*Exercise details*
Below are the records; give again exactly the line with "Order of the", the line with "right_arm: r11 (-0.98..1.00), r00", and each line that lies between them, and nothing besides.

********

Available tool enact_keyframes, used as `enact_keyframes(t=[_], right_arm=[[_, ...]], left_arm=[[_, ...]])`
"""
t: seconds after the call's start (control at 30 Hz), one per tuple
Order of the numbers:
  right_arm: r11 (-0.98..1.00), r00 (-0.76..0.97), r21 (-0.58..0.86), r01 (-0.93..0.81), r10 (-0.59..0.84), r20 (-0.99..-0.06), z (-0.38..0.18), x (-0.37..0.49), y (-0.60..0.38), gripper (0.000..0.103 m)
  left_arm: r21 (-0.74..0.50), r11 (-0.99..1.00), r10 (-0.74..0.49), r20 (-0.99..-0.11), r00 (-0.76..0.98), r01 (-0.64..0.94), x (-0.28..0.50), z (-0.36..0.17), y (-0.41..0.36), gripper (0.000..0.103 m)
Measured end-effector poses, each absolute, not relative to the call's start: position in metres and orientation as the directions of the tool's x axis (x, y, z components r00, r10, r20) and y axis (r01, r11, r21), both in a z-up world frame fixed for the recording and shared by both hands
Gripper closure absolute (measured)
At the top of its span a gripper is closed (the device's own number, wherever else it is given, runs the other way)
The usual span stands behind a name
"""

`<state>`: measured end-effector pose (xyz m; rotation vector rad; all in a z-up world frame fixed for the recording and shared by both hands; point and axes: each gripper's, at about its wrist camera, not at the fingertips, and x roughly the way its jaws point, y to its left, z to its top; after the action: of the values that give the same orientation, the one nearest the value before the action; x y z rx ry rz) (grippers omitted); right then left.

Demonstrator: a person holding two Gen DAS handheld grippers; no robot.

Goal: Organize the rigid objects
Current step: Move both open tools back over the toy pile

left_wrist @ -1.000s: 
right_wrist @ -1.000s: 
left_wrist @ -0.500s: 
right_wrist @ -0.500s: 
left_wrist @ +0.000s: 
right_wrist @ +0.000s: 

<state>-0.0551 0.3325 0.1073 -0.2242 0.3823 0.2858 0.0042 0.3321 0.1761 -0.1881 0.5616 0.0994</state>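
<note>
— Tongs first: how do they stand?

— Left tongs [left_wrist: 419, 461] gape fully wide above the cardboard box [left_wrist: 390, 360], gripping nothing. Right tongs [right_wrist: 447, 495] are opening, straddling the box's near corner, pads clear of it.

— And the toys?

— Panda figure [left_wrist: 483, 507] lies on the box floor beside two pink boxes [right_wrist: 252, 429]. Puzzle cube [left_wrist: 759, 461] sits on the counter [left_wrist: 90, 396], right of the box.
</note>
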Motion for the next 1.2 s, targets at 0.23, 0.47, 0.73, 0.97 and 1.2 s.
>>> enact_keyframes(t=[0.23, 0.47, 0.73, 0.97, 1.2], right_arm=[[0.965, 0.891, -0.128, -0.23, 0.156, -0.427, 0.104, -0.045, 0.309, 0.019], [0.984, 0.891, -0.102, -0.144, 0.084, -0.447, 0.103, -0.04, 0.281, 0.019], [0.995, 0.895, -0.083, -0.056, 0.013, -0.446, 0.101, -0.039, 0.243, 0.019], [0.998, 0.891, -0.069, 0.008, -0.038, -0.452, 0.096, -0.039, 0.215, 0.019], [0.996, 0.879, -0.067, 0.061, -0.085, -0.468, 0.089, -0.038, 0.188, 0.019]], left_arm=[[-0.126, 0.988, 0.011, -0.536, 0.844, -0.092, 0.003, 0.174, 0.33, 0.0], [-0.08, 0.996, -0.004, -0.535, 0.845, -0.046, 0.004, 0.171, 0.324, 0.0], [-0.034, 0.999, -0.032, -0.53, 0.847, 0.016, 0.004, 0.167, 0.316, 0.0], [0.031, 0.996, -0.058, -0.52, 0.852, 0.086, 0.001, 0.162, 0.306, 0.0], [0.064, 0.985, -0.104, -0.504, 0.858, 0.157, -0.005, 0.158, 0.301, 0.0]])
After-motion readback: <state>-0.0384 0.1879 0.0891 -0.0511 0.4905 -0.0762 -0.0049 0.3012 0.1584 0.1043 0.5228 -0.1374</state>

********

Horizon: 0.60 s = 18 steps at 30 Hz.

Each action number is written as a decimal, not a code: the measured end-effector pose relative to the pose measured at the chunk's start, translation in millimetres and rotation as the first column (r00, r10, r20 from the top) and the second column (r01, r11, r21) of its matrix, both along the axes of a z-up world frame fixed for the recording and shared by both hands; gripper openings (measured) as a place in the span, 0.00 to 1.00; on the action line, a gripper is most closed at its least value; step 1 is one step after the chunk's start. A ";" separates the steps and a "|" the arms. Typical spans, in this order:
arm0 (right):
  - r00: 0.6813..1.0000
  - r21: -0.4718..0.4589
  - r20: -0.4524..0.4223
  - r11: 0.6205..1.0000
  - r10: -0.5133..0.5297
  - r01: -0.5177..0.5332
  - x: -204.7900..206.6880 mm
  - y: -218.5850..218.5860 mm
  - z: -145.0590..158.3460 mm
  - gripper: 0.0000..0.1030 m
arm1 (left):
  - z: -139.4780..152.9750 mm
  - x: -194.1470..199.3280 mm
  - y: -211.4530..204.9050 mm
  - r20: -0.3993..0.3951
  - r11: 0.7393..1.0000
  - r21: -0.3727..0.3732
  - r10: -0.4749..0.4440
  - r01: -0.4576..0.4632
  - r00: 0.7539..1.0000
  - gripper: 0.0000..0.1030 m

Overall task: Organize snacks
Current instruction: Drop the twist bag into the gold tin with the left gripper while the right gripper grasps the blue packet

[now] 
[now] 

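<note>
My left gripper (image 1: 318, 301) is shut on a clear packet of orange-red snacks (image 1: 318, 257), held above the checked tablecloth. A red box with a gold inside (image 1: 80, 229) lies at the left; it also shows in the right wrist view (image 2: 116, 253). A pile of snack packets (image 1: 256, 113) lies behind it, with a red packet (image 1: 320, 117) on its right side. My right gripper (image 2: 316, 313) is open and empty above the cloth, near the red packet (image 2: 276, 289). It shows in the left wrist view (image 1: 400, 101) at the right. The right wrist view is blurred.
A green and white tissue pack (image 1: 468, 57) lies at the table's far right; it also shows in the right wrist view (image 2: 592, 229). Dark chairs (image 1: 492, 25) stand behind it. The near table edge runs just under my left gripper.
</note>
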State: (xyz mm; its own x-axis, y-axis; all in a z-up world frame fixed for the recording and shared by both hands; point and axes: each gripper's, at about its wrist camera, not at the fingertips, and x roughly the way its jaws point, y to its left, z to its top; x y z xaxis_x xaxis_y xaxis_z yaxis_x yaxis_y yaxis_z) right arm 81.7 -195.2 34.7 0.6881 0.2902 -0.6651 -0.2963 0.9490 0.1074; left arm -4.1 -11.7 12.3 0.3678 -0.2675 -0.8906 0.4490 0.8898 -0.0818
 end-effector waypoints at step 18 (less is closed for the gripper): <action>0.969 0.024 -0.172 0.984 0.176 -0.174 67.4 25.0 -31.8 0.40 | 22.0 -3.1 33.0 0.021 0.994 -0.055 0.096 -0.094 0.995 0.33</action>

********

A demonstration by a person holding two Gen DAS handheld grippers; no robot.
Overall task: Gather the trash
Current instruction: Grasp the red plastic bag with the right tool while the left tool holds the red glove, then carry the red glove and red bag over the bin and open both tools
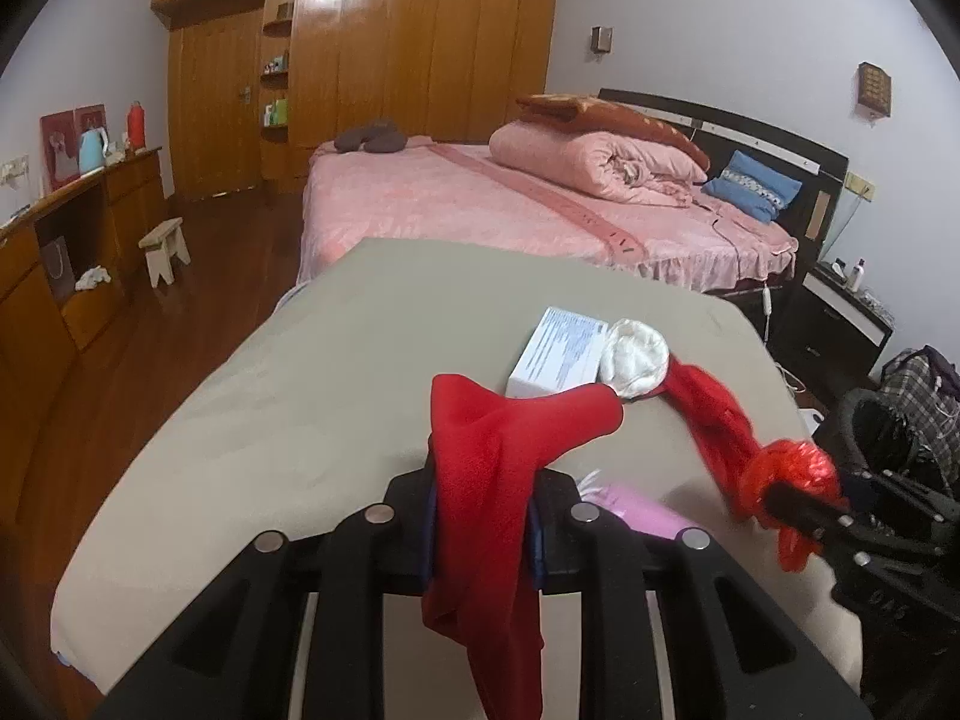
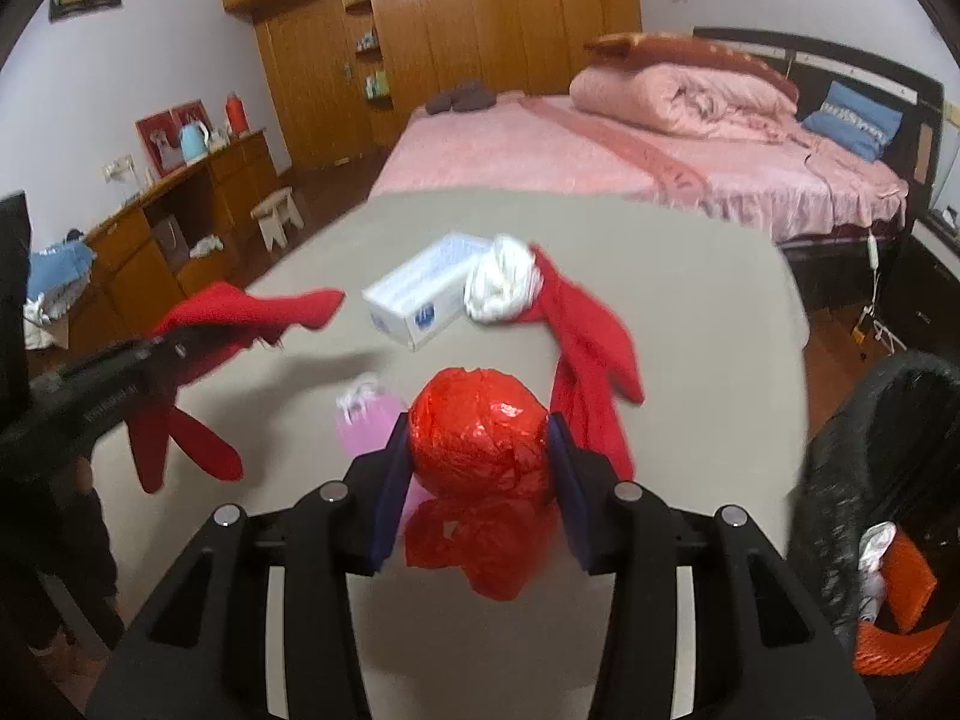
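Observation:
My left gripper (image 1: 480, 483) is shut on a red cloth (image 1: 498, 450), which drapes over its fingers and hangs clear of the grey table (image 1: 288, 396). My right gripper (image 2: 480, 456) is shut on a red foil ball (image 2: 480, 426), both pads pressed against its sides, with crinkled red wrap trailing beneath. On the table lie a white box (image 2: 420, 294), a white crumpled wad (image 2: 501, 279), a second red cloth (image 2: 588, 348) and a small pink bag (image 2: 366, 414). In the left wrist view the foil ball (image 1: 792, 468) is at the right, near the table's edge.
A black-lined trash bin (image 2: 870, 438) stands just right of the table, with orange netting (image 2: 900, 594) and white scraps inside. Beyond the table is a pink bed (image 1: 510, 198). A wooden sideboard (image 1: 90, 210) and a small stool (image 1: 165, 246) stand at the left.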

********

*Worked solution*
Order of the numbers:
  right_arm: r11 (-0.98..1.00), r00 (-0.76..0.97), r21 (-0.58..0.86), r01 (-0.93..0.81), r10 (-0.59..0.84), r20 (-0.99..-0.06), z (-0.38..0.18), x (-0.37..0.49), y (-0.60..0.38), gripper (0.000..0.103 m)

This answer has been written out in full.